7.6. All warranties, conditions and other terms implied by statute or common law (save for the conditions implied by sections 12, 13, 14 or 15 of the Sale of Goods Act 1979) are, to the fullest extent permitted by law, excluded from the Contract.

8.1. To cancel an items(s) You must send notice of cancellation by email to with details of your name, address and order reference number.
8.2. If you have received the item(s) and you decide you do not wish to keep them, you can return the items to us within 14 days from the date on which you received them provided they are returned in their original packaging, un-opened, not been used and in perfect condition 8.3. When Smartbytes Design receives details that you wish to withdraw from the contract in accordance with these terms, any sum debited to Smartbytes Design from your method of payment will be credited to you as soon as possible , or at least within 14 days,as when we receive your goods you wish to return to Smartbytes Design in the condition the items where delivered to you
8.4. Goods are subject to availability. In the event that the Seller is unable to supply the Goods, it shall forthwith inform the Buyer of this. If the Seller cannot meet the Buyers requirements through another product, either the Seller or the Buyer may cancel the Contract.
8.5. If the Buyer fails to return the Goods to the Seller under clause 8.3. and the Seller incurs costs in recovering the Goods from the Buyer, it shall be responsible for the costs and the Seller may deduct them from any money to be refunded.

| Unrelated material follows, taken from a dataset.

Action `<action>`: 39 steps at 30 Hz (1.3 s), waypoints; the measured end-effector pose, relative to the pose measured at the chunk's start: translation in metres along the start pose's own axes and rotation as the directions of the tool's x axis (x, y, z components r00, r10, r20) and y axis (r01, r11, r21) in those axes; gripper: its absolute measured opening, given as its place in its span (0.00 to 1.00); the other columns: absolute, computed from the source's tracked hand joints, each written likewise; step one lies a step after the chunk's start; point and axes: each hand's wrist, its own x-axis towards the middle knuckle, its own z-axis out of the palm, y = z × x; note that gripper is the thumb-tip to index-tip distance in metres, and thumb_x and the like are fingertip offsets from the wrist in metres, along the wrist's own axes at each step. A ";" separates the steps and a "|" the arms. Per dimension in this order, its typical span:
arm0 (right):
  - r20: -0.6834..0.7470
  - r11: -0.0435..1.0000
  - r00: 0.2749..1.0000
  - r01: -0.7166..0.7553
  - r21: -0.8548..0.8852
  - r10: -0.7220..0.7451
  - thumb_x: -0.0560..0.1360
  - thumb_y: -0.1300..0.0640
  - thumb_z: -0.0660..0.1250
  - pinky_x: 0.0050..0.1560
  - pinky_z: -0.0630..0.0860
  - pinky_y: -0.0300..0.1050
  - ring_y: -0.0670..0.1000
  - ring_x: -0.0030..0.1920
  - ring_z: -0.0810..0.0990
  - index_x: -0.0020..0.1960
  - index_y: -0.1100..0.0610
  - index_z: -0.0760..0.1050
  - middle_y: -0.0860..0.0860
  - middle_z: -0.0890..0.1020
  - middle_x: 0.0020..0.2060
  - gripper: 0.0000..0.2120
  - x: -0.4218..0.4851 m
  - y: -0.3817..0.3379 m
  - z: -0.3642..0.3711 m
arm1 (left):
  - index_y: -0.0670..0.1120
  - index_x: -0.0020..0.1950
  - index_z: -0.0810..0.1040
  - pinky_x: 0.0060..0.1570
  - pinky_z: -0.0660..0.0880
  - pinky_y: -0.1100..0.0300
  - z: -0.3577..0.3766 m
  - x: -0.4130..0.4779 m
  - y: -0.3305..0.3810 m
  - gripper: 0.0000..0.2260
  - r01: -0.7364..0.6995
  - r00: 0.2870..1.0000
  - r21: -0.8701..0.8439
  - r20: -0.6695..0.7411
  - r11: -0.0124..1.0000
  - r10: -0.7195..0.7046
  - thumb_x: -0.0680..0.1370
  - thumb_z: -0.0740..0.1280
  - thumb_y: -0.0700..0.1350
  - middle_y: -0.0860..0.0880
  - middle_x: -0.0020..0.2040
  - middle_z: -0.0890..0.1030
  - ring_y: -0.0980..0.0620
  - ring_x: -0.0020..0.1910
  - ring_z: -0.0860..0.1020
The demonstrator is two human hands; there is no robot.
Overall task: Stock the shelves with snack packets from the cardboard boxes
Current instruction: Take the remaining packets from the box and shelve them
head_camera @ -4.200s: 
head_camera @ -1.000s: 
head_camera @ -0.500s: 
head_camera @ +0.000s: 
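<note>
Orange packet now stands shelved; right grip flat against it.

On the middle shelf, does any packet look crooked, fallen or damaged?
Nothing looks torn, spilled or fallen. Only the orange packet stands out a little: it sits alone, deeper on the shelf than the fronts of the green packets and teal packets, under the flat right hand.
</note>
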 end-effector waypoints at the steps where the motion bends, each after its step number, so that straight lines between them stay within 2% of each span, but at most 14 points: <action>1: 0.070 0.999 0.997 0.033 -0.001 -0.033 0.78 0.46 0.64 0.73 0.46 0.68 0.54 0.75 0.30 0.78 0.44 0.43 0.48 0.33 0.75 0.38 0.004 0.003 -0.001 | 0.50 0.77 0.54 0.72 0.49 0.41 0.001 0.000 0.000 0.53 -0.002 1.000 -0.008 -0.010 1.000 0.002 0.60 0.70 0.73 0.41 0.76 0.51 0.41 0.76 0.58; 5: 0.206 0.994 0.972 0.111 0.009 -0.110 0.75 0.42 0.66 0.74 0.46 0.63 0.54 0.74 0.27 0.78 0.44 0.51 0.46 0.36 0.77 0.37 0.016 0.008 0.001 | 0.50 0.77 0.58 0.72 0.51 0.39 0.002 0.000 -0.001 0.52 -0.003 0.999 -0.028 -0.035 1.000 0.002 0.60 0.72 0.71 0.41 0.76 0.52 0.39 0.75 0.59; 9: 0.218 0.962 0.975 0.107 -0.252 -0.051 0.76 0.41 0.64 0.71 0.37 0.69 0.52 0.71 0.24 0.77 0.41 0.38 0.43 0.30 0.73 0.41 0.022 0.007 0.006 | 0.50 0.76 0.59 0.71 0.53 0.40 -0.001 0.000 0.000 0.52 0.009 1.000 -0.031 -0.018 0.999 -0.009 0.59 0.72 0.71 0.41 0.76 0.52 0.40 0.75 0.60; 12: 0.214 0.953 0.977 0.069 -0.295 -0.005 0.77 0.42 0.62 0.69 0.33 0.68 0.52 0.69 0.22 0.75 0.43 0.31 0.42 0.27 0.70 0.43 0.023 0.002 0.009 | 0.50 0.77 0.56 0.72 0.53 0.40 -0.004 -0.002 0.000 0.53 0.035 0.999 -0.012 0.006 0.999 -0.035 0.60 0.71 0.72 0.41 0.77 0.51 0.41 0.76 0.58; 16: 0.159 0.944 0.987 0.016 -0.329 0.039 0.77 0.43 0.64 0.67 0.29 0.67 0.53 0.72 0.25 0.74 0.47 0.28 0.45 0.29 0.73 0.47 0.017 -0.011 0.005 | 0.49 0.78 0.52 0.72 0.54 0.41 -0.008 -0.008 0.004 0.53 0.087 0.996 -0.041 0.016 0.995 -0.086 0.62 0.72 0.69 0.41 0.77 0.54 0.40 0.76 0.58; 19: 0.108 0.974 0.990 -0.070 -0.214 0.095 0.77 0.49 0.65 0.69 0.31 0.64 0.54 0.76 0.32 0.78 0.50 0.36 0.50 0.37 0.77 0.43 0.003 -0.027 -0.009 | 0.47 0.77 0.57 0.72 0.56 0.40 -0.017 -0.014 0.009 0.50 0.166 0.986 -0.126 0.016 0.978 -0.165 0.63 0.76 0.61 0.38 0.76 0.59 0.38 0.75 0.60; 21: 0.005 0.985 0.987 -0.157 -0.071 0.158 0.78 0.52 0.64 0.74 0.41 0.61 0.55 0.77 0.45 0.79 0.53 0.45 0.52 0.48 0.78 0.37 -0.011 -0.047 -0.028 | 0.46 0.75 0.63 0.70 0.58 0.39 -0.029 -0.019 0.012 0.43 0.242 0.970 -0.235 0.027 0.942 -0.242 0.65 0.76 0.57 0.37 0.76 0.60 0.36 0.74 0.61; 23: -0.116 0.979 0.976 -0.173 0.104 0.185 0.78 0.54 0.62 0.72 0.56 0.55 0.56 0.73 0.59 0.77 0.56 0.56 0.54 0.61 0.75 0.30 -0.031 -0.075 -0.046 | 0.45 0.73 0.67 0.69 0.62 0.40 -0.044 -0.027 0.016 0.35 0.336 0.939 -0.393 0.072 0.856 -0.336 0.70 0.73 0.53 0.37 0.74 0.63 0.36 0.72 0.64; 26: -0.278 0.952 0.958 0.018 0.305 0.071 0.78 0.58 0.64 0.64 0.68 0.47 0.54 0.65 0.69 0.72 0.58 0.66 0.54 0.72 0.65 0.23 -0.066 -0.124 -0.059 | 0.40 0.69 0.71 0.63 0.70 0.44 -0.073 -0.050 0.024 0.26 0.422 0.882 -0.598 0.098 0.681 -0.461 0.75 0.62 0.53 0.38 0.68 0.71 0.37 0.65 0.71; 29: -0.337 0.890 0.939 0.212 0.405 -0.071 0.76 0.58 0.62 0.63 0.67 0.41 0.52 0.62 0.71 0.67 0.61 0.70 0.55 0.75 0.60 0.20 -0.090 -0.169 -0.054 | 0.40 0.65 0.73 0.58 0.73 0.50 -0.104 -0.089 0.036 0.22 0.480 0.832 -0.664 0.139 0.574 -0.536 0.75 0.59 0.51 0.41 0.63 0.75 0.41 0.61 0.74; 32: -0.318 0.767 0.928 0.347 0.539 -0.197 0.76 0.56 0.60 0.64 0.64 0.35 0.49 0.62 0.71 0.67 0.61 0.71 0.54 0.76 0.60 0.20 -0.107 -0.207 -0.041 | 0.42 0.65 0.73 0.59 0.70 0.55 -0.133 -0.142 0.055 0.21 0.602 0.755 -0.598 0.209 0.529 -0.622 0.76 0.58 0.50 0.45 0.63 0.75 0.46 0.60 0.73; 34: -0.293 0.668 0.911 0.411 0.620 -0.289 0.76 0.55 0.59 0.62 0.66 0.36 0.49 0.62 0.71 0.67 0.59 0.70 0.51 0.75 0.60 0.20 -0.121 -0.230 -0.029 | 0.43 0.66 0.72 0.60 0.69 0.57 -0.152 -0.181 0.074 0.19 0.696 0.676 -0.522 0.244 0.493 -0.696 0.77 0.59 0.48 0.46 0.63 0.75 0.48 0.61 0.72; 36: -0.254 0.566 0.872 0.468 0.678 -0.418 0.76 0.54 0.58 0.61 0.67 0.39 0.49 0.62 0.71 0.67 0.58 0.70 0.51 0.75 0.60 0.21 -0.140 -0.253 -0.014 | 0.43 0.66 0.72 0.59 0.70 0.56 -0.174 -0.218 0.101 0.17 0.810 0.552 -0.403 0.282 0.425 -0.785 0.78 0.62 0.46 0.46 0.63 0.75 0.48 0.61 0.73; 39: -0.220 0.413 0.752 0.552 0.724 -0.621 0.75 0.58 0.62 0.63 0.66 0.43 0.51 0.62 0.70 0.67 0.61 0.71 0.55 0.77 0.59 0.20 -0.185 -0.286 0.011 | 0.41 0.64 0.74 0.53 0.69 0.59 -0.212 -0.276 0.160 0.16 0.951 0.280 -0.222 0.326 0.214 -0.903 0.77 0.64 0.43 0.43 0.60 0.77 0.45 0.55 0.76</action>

9.1. The Seller may sub-contract the performance of any of its obligations under the Agreement to any parent, subsidiary or associated Company (as the terms are defined under Section 736 of the Companies Act 1985) but the sub-contracting shall not relieve it of any liability under the Contract.
9.2. The Seller and the Buyer shall not assign, delegate or otherwise deal with all or any of their rights and obligations under the Contract provided always that the Seller may assign the benefit or the burden of the Contract in whole or in part to any holding or subsidiary company of itself and any subsidiary or holding company of any such holding company and give notice thereof to the Buyer.

10. FORCE MAJEURE If the performance of the Contract or any obligation under it is prevented, restricted, or interfered with by reason of circumstances beyond the reasonable control of the Seller and it gives prompt notice to the Buyer, the Seller shall be excused from the performance to the extent of the prevention, restriction, or interference, but the Seller shall use its best endeavours to avoid or remove the causes of non-performance and shall continue performance under the contract with the utmost dispatch whenever the causes are removed or diminished.

11.1. Each right or remedy that the Seller and the Buyer has under the Contract is without prejudice to any other right or remedy that may exist.
11.2. In the event that any provision of the Contract is declared by any judicial or other competent authority to be void, voidable, illegal, or otherwise unenforceable or if an indication to that effect is received by either the Buyer or the Seller from any competent authority, the Buyer and the Seller shall amend that provision in such reasonable manner as achieves the intention without illegality.
11.3. If the Seller or the Buyer:
11.3.1. fails or delays to exercise any right or remedy, it shall not operate as a waiver of it; and
11.3.2. partially exercises any right or remedy, neither of them shall be precluded from further exercising the right, remedy or other power. 11.4. Any waiver of a breach of any provision of the Contract shall not:
11.4.1. be deemed to be a waiver of any subsequent breach or default; and
11.4.2. affect the other terms of the Contract.
11.5. This contract shall be governed by and construed in all respects in accordance with Dutch law. In relation to any legal action or proceedings to enforce the contract or arising out of or in connection with the contract, the Buyer and the Seller irrevocably submits to the jurisdiction of the Dutch courts and waives any objection to proceedings in the courts on the grounds of venue or on the grounds that proceedings have been brought in an inconvenient forum.